Here is part 2… and you’ll love what I have discovered… its pure gold!
When we put the price chart onto a log scale (useful for things that grow exponentially) we saw that over a long run, property tends to grow by a remarkably consistent 8 percent (with a bit of movement around that trend line.)
This is exhibit A:
Now if we assume that the trend that been in effect for the past 50 years is going to hold, and prices just come back to trend at a measured pace, this analysis is telling us to look for price growth of around 13 percent a year over the next 3 years or so.
But where is the market going from here? That’s the question. Will we make our way back to trend, or do we have a few more years of drift left in the market?
If we’re looking to time our run, this question is critical.
So to get a feel for that, I started wondering how ‘enduring’ deviations from trend were. How long do the periods last when we’re growing above trend? How long for the periods below?

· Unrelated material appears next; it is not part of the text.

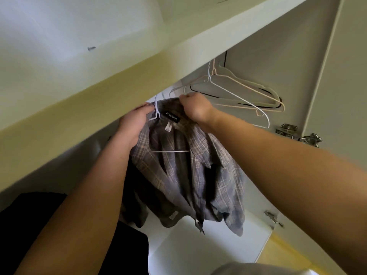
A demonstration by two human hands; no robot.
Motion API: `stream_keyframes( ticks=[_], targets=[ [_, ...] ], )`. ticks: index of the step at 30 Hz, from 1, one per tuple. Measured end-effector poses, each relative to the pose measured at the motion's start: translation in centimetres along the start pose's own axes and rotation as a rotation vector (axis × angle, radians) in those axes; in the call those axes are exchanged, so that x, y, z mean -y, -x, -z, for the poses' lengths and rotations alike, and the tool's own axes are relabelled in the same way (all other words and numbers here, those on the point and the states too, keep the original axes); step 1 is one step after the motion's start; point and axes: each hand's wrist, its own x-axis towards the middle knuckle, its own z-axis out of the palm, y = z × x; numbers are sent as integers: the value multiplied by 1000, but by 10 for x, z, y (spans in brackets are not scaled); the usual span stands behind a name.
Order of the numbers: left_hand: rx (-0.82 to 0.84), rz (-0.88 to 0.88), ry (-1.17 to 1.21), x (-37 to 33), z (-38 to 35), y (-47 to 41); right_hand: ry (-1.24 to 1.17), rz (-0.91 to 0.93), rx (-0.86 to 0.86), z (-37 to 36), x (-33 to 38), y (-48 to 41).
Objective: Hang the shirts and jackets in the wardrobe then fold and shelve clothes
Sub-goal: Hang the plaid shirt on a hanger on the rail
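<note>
Head view: left hand [135, 124] and right hand [195, 108] clutch the plaid shirt [190, 167] at its collar, hanging step; white hanger [156, 110] probably needs hooking next.

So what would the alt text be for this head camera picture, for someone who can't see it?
A person's left hand and right hand grip the collar of a grey plaid shirt on a white hanger inside a wardrobe. Several empty hangers hang beside it.
</note>
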Motion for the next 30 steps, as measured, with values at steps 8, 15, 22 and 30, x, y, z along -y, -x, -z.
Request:
stream_keyframes(
  ticks=[8,15,22,30],
  targets=[
    [218,411,207,-1,39,-6,114,31,54,4,8,-13],
    [245,145,120,22,45,7,414,201,172,2,-5,-5],
    [-80,-414,-465,55,45,17,848,469,13,3,-37,5],
    [-485,-594,-842,62,26,35,1039,407,-189,-13,-55,35]
  ],
)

To do this, I took the year on year growth rates. This is not exactly the same idea as above, but it gets close. By looking at year on year growth rates, we can see if the market is growing faster or slower than our 8 percent trend.
Next slide thank Jane.
This chart plots the annual growth rates. The thick green horizontal line is our 8 percent mark. Above that, we’re growing faster than trend. Below that, slower.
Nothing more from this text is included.